LOS ANGELES — For many hotel owners and investors, 2024 was a year defined by uncertainty — with pricing, interest rates and the regulatory environment all up during a presidential election year.
Now with the political side of the equation settled, hotel owners hope 2025 is a year of more clarity. The core belief is that the bid-ask spread and cost of debt issues are the next hurdles to overcome.
Speaking during the "Boardroom Outlook: Hotel Real Estate" session at the 2025 Americas Lodging Investment Summit, Benjamin Rowe, managing partner of KHP Capital Partners, said there's increasing pressure on hotel owners to sell.
"That could be true distress where they're not covering debt service and they're facing loan maturities," he said. "That could be a function of a pending [property improvement plan] or other renovation needs or maybe a need for liquidity for other assets. All of that's becoming a somewhat bigger factor or catalyst for dispositions."
Russell Urban, principal and managing partner for Electra America Hospitality Group, said he expected more hotel deals to happen in 2024.
"I play in the luxury and upper-upscale segments, and I would say 2024 was disappointing," he said. "If you take a look at the amount of capital in the marketplace, there was lot of it and a lot of debt availability, albeit primarily expensive debt. It's kind of surprising to see fewer transactions than I think people anticipated."
Urban anticipates a more stable environment in 2025, but the U.S. Federal Reserve will continue to have an outsize role in how many deals get done.
"I think it's largely down to interest rates, which have obviously come down, but not down enough," he said. "It still makes it difficult for financially motivated buyers — which is most of them — to make a deal."
Stephen Zsigray, president and CEO of Ashford Hospitality Trust, agreed, noting the other major hurdle remaining is pricing expectations between buyers and sellers. He said more aggressive property-improvement plans from hotel brands and increasing debt maturities could close that gap more from the seller side of the equation.

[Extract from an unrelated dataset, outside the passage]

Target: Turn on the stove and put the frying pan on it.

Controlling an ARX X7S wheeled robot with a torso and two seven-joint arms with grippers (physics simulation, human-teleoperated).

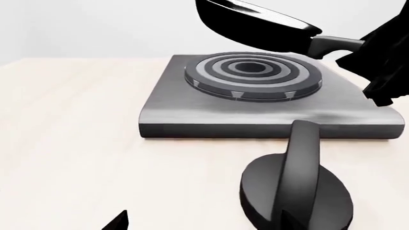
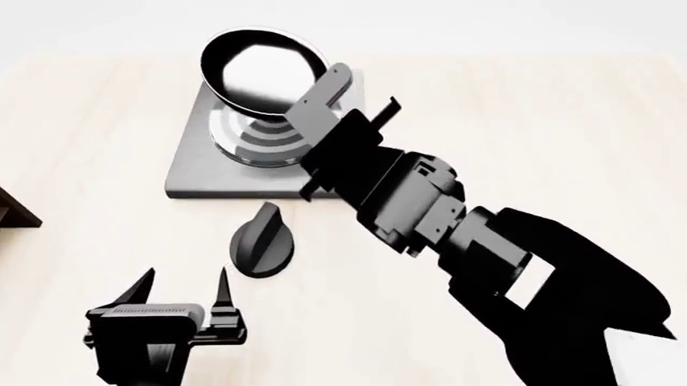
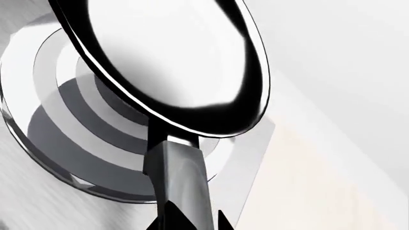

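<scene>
We count one stove [image 2: 204, 173] with one ringed burner [image 1: 253, 74]. We count one separate knob [image 2: 261, 240]. We count one pan [image 2: 263, 71] with a single handle [image 3: 182, 184]. We count two grippers: the left gripper [image 2: 183, 291] and the right gripper [image 2: 346, 104]. We note one brown box corner [image 2: 13, 211] at the head view's left edge, and one table [image 2: 558, 137].

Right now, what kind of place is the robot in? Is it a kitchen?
Probably a pretend cooking spot in a computer simulation, not a full kitchen. A stove with a ringed burner sits on a plain pale table, its knob beside it, and the right gripper holds a frying pan above it.
</scene>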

"I think we'll see that bid-ask spread come in quite a bit here in 2025 and find a point in the middle that makes sense," Zsigray said.
Greg Juceam, CEO of Extended Stay America, said the transactions environment didn't come to a complete halt in 2024, with lower-end properties much more likely to trade, but also less likely to get broad attention.
"Highgate, for example, sold a big chunk of their CorePoint LaQuinta portfolio and some other select-service" assets, he said. "And even for my shop, we sold 30 hotels last year and a billion dollars in real estate over the last couple of years, but our thesis in selling is different."
While there are expectations of improved deals pace, Urban said it's unlikely to feel like the floodgates are opening.
"We have no timeline in our funds, so we're not anxious to get our money out necessarily," he said. "Certainly, we'd like to deploy it, but I think a lot of capital is going to be reasonably patient."
Urban and Juceam agreed that hotel brands' increased demands on renovations are going to be a primary driver of deals in 2025 as more owners look at their existing portfolios and don't see the returns they need from sinking more capital into certain hotels.
From the brand perspective, the hotel industry is past the crisis of the COVID-19 pandemic and guests are also losing patience with the decreasing quality of product, Juceam said.
"I think that guests notice" that the industry has deferred renovations, he said. "You can generally read this across all the social sentiment: They feel like they're paying more and maybe getting less in services and in terms of product. So, it's got to swing back."
And Rowe said financial institutions are similarly running out of patience.
"I think there's real distress, and I think it's growing," he said. "It takes awhile for this stuff to play out, and of course it varies from market to market. There are markets that are stronger and where there's very little [distress], but there are a lot of these urban markets that are far from fully recovered where the distress is real where both individual owners as well as institutional owners have underperforming assets facing loan maturities."